Country/Region:  IN
Requisition ID:  31238
Work Model: 
Position Type: 
Salary Range: 
Location:  INDIA - NOIDA- BIRLASOFT OFFICE

Title:  Technical Lead-Cloud & Infra Engg

Description: 

Area(s) of responsibility

Grafana Administrator – Job Description

Core Responsibilities

User & Access Management

  • Create, update, and delete user accounts.
  • Assign roles and permissions via OKTA groups:
  •   - Grafana_Admin_Assignment_Group (Admins)
  •   - Grafana_Editors_Assignment_Group (Regular users)
  •   - Grafana_SOC_Admin_Group and Grafana_SOC_Editor_Group for SOC environments.
  • Ensure admin access is granted only upon ARF approval.

Dashboard & Visualization Management

  • Create and manage dashboards using data sources like Prometheus, Loki, and Tempo.
  • Customize panels, variables, and layouts for dynamic filtering.
  • Add trace components using Tempo and trace IDs.

Alerting & Monitoring

  • Set up and manage alerts based on log and metric data.
  • Ensure alerts are configured correctly and notifications are sent to appropriate users.
  • Monitor the health and performance of the Grafana instance.

System Administration

  • Perform regular backups of Grafana configurations and data.
  • Restore data from backups when necessary.
  • Escalate issues to platform owners as needed.

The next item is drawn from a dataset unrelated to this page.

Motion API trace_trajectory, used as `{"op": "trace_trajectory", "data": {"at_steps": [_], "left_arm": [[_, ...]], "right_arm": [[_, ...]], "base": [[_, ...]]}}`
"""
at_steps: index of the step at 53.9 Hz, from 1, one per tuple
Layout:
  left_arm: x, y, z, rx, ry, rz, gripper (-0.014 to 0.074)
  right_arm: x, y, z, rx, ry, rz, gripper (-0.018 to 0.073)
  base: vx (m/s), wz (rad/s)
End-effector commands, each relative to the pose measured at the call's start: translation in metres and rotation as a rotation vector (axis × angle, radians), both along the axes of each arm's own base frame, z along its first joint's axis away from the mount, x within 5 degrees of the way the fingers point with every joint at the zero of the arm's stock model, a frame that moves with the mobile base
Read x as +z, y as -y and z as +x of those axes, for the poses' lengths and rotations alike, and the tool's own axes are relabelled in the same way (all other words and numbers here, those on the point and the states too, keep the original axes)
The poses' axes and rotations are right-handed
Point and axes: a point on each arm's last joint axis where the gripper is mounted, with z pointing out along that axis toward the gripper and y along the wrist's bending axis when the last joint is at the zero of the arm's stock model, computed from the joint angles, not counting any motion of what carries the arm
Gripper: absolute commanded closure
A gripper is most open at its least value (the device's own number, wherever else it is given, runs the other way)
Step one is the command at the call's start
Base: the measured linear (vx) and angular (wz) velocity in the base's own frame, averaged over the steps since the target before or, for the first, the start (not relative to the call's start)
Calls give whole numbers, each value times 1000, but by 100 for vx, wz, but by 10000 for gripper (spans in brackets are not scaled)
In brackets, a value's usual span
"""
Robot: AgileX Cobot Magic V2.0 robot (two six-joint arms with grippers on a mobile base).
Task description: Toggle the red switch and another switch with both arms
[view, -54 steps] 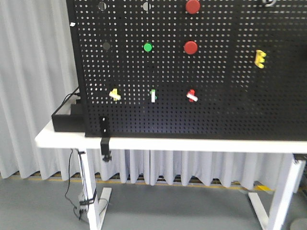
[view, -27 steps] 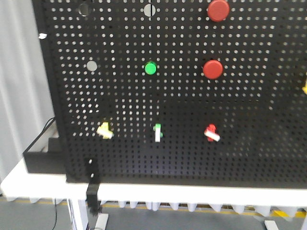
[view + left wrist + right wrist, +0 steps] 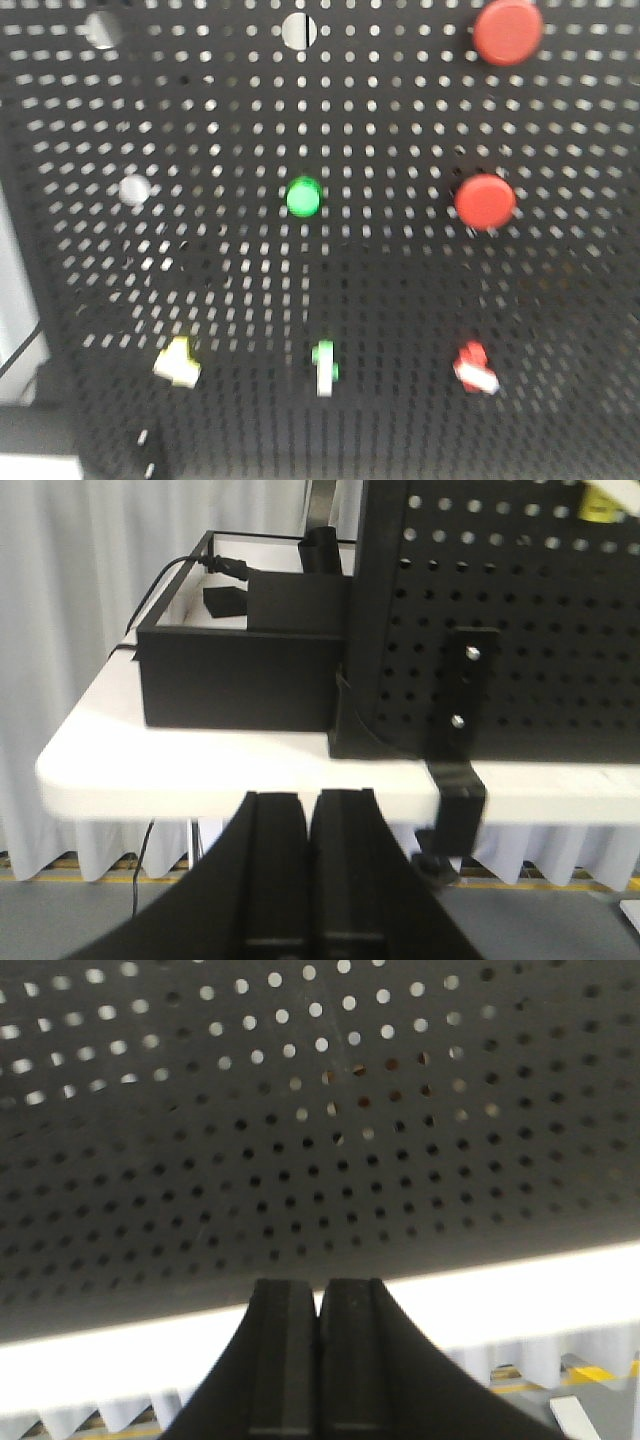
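Note:
The red switch (image 3: 476, 368) sits low on the right of the black pegboard (image 3: 400, 290), its white lever pointing down to the right. The pale yellow switch (image 3: 177, 362) is in the same row at the left; a yellow bit (image 3: 601, 502) shows at the top right of the left wrist view. My left gripper (image 3: 310, 798) is shut and empty, below the table edge near the board's left corner. My right gripper (image 3: 319, 1285) is shut and empty, below the board's lower edge. Neither gripper appears in the front view.
A white-levered toggle with a green base (image 3: 323, 367) stands between the two switches. Above are a green button (image 3: 303, 196) and two big red buttons (image 3: 485, 201) (image 3: 508, 31). A black box (image 3: 240, 665) and a clamp (image 3: 462, 750) sit on the white table (image 3: 200, 765).
The front view has closed in on the pegboard, which now fills the frame; the table and curtains have dropped out of sight. The switches keep their lever positions.

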Motion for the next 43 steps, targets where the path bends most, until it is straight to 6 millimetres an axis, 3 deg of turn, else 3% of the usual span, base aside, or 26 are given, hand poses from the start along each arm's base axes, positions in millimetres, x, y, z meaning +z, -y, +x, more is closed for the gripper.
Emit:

Documentation & Compliance

  • Maintain documentation for Grafana configurations, dashboards, and processes.
  • Support audit and compliance requirements by ensuring traceability and access logs.

Stack Deployment & Maintenance

  • Deploy and manage Grafana stack with Prometheus, Loki, and Tempo using Docker Compose.
  • Configure Prometheus to scrape metrics and Loki for log aggregation.
  • Maintain and update docker-compose and Prometheus configuration files.

Required Qualifications

Education & Certifications

  • Bachelor’s degree in Computer Science, IT, or related field.
  • Certifications preferred: Grafana Cloud Admin, Prometheus Certified Associate, or equivalent.

Experience

  • 3–5 years of experience in monitoring and observability platforms.
  • Hands-on experience with Grafana, Prometheus, Loki, Tempo, and Docker.
  • Familiarity with OKTA, ARF workflows, and enterprise access control.

Skills

  • Strong troubleshooting and analytical skills.
  • Proficiency in scripting (Bash, Python) and automation tools (Ansible, Terraform).
  • Excellent communication and documentation abilities.
  • Willingness to work in 24x7 support environments and rotational shifts.